An Arctic Executive Steering Committee (AESC) was established to oversee implementation of the National Strategy for the Arctic Region. The AESC convenes at the Deputy Secretary level to guide the development of department and agency plans to assure that Federal activity is well-coordinated and better communicated to partners such as the State of Alaska, Alaska Native communities, the U.S. Congress, the business community, international partners, and other stakeholders. Dr. John Holdren, Assistant to the President for Science and Technology and Director of the White House Office of Science and Technology Policy, serves as the AESC Chair.
As U.S. Ambassador to Sweden between 2011-2015, Mark worked closely with the Swedish Government during its Chairmanship of the Arctic Council. The U.S. is one of eight member nations of the Arctic Council, and currently is the Council’s Chair. In May 2013, Mark joined the U.S. Delegation led by Secretary of State John Kerry to the Arctic Council Ministerial in Kiruna, Sweden, above the Arctic Circle. At that ministerial, key agreements involving Arctic search and rescue, oil spill preparedness and cleanup, and inclusion of non-Arctic nations as Arctic Council observers were advanced. In September 2013, Mark welcomed President Barack Obama to Stockholm for a historic, first ever visit by a sitting U.S. President to Sweden’s capital. In Stockholm, President Obama and all five heads of government of the Nordic countries met together to discuss a shared approach to climate change and the future of the Arctic among other issues.

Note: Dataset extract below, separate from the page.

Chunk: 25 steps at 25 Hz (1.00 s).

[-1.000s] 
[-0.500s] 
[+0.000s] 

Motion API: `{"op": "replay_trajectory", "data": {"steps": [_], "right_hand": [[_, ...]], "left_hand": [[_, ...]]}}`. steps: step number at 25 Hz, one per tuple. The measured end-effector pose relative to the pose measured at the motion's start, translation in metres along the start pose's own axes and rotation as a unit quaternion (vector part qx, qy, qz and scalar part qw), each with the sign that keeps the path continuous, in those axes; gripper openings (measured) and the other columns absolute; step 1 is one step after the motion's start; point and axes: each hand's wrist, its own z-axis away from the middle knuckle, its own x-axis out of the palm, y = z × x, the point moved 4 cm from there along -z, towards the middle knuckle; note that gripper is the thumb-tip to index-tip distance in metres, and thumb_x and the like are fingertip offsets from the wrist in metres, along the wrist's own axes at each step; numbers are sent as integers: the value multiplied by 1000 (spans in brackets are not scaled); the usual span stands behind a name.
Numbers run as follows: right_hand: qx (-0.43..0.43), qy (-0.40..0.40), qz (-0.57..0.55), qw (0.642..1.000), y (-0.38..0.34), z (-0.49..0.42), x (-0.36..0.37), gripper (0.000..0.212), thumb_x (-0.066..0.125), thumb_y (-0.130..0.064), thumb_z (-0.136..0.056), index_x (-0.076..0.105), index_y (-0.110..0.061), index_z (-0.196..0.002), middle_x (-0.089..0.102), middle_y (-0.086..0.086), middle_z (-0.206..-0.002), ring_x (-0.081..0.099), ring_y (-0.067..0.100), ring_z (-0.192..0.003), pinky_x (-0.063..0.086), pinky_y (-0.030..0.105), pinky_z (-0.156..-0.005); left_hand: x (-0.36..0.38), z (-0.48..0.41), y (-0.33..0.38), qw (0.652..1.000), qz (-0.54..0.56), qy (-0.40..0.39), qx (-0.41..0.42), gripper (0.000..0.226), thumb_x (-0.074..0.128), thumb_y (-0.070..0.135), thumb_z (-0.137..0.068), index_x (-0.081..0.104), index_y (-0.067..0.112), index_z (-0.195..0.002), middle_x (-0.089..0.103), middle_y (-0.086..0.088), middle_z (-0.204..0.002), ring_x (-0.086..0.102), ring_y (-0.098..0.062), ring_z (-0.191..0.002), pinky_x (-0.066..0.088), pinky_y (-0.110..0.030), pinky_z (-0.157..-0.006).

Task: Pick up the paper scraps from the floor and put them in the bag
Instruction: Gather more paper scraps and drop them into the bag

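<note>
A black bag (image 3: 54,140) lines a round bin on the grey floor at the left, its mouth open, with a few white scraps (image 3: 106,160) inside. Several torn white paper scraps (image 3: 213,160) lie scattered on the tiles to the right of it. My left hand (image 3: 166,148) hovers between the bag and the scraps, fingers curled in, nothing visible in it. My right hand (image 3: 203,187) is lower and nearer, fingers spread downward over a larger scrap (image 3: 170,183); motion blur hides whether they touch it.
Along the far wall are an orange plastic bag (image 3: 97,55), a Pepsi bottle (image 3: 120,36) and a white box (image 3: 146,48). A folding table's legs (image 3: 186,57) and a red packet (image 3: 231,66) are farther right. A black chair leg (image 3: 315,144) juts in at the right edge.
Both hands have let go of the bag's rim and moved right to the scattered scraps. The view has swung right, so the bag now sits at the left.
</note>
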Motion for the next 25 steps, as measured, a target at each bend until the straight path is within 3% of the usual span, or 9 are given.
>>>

Mark made the Arctic a central focus of his tenure in Sweden. Speaking in February 2015 at Dartmouth College where he gave the Montgomery Fellowship lecture on the Arctic, Mark noted that “the Arctic is simultaneously a strategic problem and a human problem.” At the U.S. Embassy, he developed new partnerships with government and diplomats, business, media and entertainment, and the environmental and NGO community to consider the link between what is happening in the Arctic and what is happening in the rest of the world. He used new communications and social-media tools to share how the looming crisis confronting the Arctic is a tangible preview of the crisis confronting the world as a whole. Mark initiated and helped develop the new U.S. Fulbright Scholarship devoted to the study of the future of the Arctic. The new Arctic Fulbright, funded by the State Department, is a unique two-year program composed of researchers selected from the eight Arctic Council countries.
Mark served on the National Security Council staff under President Clinton between 1999-2001, first as Director for Russia and Eurasia, then as Director for the Balkans. He received his undergraduate degree at Dartmouth College, his law degree at the University of Virginia Law School and has Doctorate in political science from Oxford University. He was a Fulbright Scholar in Warsaw, Poland between 1991-1993. He was a partner at a Washington, DC law firm before joining the Obama Administration, and is a member of the Council on Foreign Relations.